Homeric

Your team is dysfunctional

Vincent Pavero,
Dysfunctional Teams

I obviously plead guilty: Yes the title may be exaggerated, but only for a minority of people. As I explained in my last article, many organizations struggle with business outcomes and employee retention. One of the key factors: 75% of cross-functional teams are dysfunctional. Let's dive into this.

75% of teams are dysfunctional

The study behind the infamous HBR article is absolutely clear: Lack of clear objectives or objectives not aligned with the real organization's goals; poor team dynamics; missing out on scope, dates, or budget; These issues happen all the time and they often happen simultaneously: to be considered dysfunctional in the study you must fail on at least 3 of these success criteria. Teams are not only late. They are late while not delivering the right features and not respecting the company strategy.

You can see here one differentiator of high-performance teams. Successful tech companies actively take action to avoid these pitfalls. Most organizations do not. Who really looks back into the initial business cases that enabled budgets to look at the actual returns?

It's about Team Interactions...

The first dimension in which a team can be dysfunctional is team interactions. It's about how people behave and interact with each other and with the rest of the organization. This theme is often overlooked by management for 2 reasons:

  • Almost 150 years of scientific management (Taylorism) domination makes us believe people are interchangeable resources. Only the output matters and it's independent of the person if the work is properly organized. While it's true for operational tasks, it's completely wrong for creative activities and product development.

  • Managers and executives are poorly-equipped to monitor and influence team dynamics. The presence or absence of coaching on this by first-level managers is a very effective way to make the difference between high and low-performance teams.

Team interactions can be split into 3 axes:

  • Vertically, how the team and upper management, sponsors, and executives interact with each other.

  • Laterally - how the team interacts with other teams. Other technical teams for dependencies, customer success teams for user feedback, etc.

  • Internally - How the team members interact with each other, especially cross-functionally with the relationships between product, design, and engineering for example.
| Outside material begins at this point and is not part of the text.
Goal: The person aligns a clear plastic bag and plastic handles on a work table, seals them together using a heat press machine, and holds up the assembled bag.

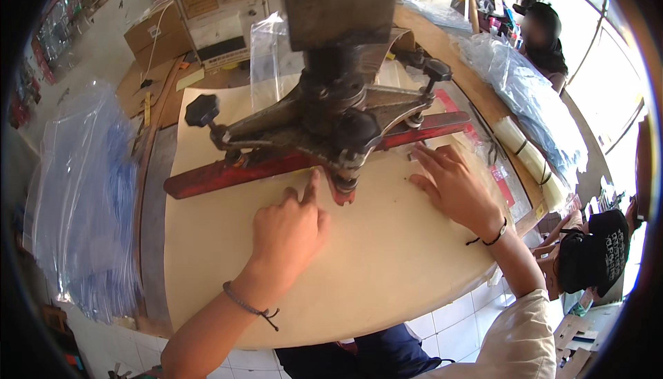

If you haven't taken explicit actions to define and educate on how the team members and stakeholders should interact with each other, you're probably failing: it's basically impossible to have it right "spontaneously".

Maybe it's time for some improvements? Homeric can help ;-)

... And Team Practices

The other dimension in which a team can be dysfunctional is their team practices. It's about how the different team members are going to truly collaborate with each other to deliver the best possible outcomes for the teams and the organization. Organizations fail on this theme for 2 main reasons:

  • Silos are not broken. Even in a supposedly agile cross-functional team, Designers are expected to spend their time creating mockups, developers are expected to code and product managers are supposed to write stories. With no focus on collaboration, the team is obviously unable to perform.

  • Output is king. Lack of clear objectives, process compliance, absence of user feedback, etc. All those issues will make the team fall back on output because this is the only thing the team can actually do. As you may expect, the odds of solving real customer problems at the end are very, very low.

Team practices cover many topics we could group like this:

  • Stakeholder management, objectives definitions, and evangelism - All the actions you need to take continuously to basically manage the organization. Let's not forget, great products solve real problems for our users and customers, in ways that our customers love, yet work for our business.

  • Product vision, strategy, and discovery - All the actions team will take to ideate, test, validate, refine the destination, the path, and the milestone for the product.

  • Product delivery and operations - All the actions to build, maintain and operate the product.

Practices here encompass frameworks, activities, processes, production and just like the team interactions, it's impossible to get it right by default. Do your engineers contribute to the product strategy? They do it all the time in high-performance teams.

What about the consequences?

Working in dysfunctional teams is frustrating, draining, and not really sustainable. It also creates a vicious circle: Those teams continuously fail on more than half of their success criteria, creating a team environment of constant failure. Trust from the management will quickly disappear, pushing the team to become even more dysfunctional.

The final outcome: your employees will leave. Dysfunctional teams have an employee turnover 2.5x higher than highly-functional ones. Each time your high-performance competitor loses 2 employees, you lose 5! The impact on team morale, HR costs, reputation, and attractiveness is absolutely huge in the long term, and organizations will need to tackle this challenge if they want to stay in the innovation game.